In questa situazione possiamo raggruppare tutti gli elementi che sono considerati interscambiabili tra loro; è come se avessimo formato dei gruppetti allʼinterno dellʼinsieme di partenza. Ciascuno di questi gruppetti viene chiamato una classe di equivalenza. Sembra complicato? Non lo è! È esattamente ciò che succede quando, considerato lʼinsieme degli studenti in una scuola, essi sono messi in relazione tra loro fino a formare delle… classi! Allora possiamo fabbricare un nuovo insieme: lʼinsieme delle classi di equivalenza, chiamato insieme quoziente. Nulla di difficile: nellʼesempio delle classi scolastiche, esso sarà lʼinsieme {1A, 1B, 1C, 2A, …}, presumibilmente. Chiunque sia andato a scuola, e non ha avuto problemi a quozientare lʼinsieme degli studenti rispetto alla relazione di equivalenza “essere nella stessa classe”, è matematico a sua insaputa.

Ma in realtà questo meccanismo è ancora più profondo e naturale, tanto che lo sfruttiamo tutti i giorni, e senza neanche accorgercene! Se siamo in gruppo intorno a un tavolo e qualcuno dice: «Manca una sedia», nessuno rimane totalmente disorientato finché uno di noi non punta il dito verso una qualche particolare sedia. Eppure tutte le sedie sono, in un modo o nellʼaltro, diverse una dallʼaltra. Pensateci un attimo: come facciamo a capirci quando parliamo in termini così generali di sedie, considerando che non ci sono due sedie esattamente uguali? Lo facciamo usando la matematica, o meglio: usando la logica di base, che la matematica utilizza come punto di partenza strumentale per procedere con le sue costruzioni. Abbiamo quozientato lʼinsieme di tutti gli oggetti che vediamo intorno a noi, contro la proprietà di “avere le sembianze e lʼutilità di qualcosa su cui sedersi, con delle gambe, un sedile e uno schienale”. Sarà una relazione più vaga di quello che ci si aspetta da una definizione matematicamente precisa, ma nella pratica nessuno ha difficoltà a riconoscerla. È tra le prime cose (insieme al riconoscere diverse forme geometriche, ma non posso dilungarmi troppo) che i bambini imparano a fare: quozientare ciò che maneggiano e ciò che vedono. Chiunque sia stato un bambino usa questa logica basilare e quindi, in qualche modo, già si predispone alla matematica. E per questo siamo in buona compagnia.
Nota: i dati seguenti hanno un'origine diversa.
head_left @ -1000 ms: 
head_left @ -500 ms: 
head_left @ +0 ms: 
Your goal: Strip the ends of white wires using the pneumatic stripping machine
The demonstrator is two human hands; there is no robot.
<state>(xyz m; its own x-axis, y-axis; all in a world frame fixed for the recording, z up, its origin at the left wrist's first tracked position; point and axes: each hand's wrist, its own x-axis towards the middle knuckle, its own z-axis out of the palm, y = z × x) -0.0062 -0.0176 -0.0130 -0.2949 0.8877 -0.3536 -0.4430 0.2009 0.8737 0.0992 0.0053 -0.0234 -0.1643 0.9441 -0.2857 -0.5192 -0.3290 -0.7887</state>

Under a big chair | Foto di Anna Laviosa 2016

Under a big chair | Foto di Anna Laviosa 2016

Note

[1] «Se un matematico si riduce a doversi affidare a calcoli complicati, è alla canna del gas: proprio per questo deve saperli fare» (Prof. Clemente Zanco).

[2] Questo non è vero per ogni tipo di relazione tra elementi di insiemi: nellʼinsieme delle persone in una stanza la relazione “essere più alto di” non è simmetrica, quella di “essere uno di fianco allʼaltro” sì.